## TASK REQUIREMENTS
Two lines in the listing below mark the span: one contains "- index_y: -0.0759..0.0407" and one contains "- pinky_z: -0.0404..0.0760". Reproduce both of them and everything between, exactly.
=== GIVEN MATERIAL ===
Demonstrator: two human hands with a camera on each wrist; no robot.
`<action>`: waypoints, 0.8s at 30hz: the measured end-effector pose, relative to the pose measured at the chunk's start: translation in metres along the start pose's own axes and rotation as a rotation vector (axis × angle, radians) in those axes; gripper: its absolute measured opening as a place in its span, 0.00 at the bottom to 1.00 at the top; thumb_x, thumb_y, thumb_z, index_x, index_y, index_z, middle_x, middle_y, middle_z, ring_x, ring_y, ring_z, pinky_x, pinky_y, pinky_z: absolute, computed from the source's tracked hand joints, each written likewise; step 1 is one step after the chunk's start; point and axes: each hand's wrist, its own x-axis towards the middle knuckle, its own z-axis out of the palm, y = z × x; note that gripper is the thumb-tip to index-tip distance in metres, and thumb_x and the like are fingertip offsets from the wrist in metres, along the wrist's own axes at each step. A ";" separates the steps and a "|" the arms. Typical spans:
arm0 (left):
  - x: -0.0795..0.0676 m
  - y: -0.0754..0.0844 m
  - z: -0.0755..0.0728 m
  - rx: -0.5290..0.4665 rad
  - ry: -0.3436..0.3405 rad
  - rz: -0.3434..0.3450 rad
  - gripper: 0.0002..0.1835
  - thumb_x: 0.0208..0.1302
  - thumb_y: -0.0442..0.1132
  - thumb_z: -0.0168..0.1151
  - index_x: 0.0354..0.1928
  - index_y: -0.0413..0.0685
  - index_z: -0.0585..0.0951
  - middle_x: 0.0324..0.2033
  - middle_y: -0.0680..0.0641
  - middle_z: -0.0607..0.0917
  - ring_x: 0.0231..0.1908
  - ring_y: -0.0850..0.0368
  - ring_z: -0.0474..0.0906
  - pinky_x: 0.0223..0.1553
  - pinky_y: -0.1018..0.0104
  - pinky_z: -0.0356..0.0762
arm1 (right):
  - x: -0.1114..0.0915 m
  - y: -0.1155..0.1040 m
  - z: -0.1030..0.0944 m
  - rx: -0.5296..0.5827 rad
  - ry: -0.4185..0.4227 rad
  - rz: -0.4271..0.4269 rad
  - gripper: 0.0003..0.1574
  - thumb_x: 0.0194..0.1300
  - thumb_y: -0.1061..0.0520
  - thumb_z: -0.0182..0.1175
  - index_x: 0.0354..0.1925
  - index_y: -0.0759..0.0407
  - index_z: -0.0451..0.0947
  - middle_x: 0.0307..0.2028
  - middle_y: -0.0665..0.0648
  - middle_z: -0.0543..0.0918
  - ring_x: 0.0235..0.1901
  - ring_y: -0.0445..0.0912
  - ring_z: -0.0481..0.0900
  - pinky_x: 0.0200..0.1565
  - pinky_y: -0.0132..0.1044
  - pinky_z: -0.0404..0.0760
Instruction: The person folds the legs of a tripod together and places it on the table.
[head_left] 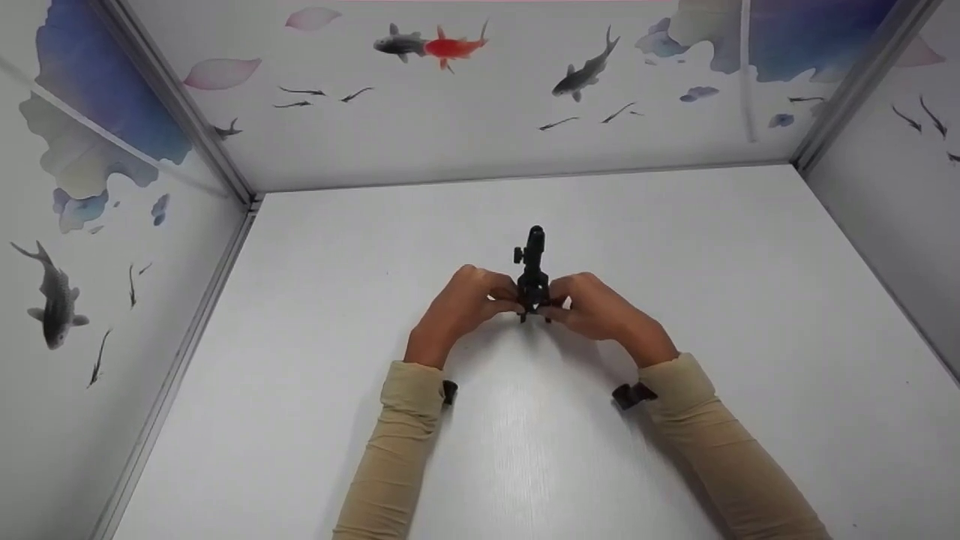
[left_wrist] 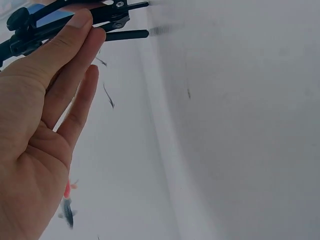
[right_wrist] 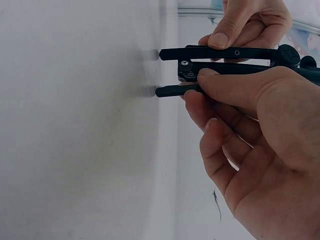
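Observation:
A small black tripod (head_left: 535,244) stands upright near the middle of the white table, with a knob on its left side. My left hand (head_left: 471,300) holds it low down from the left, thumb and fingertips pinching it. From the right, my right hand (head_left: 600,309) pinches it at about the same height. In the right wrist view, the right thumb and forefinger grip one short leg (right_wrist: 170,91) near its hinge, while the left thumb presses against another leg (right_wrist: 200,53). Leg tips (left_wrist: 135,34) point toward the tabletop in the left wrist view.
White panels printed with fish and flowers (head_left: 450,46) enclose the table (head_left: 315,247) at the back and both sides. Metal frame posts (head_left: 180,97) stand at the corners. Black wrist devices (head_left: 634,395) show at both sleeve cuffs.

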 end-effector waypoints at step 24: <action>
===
## RESPONSE TO THE EXERCISE
  - index_y: -0.0759..0.0407
  - index_z: -0.0451..0.0947
  - middle_x: 0.0307..0.2028
  - middle_y: -0.0665..0.0648
  - middle_z: -0.0543..0.0918
  - ring_x: 0.0235..0.1901
  - ring_y: -0.0445..0.0912
  - ring_z: -0.0481..0.0900
  - pinky_x: 0.0200..0.1565
  - pinky_y: -0.0132..0.1044
  - pinky_z: -0.0404..0.0760

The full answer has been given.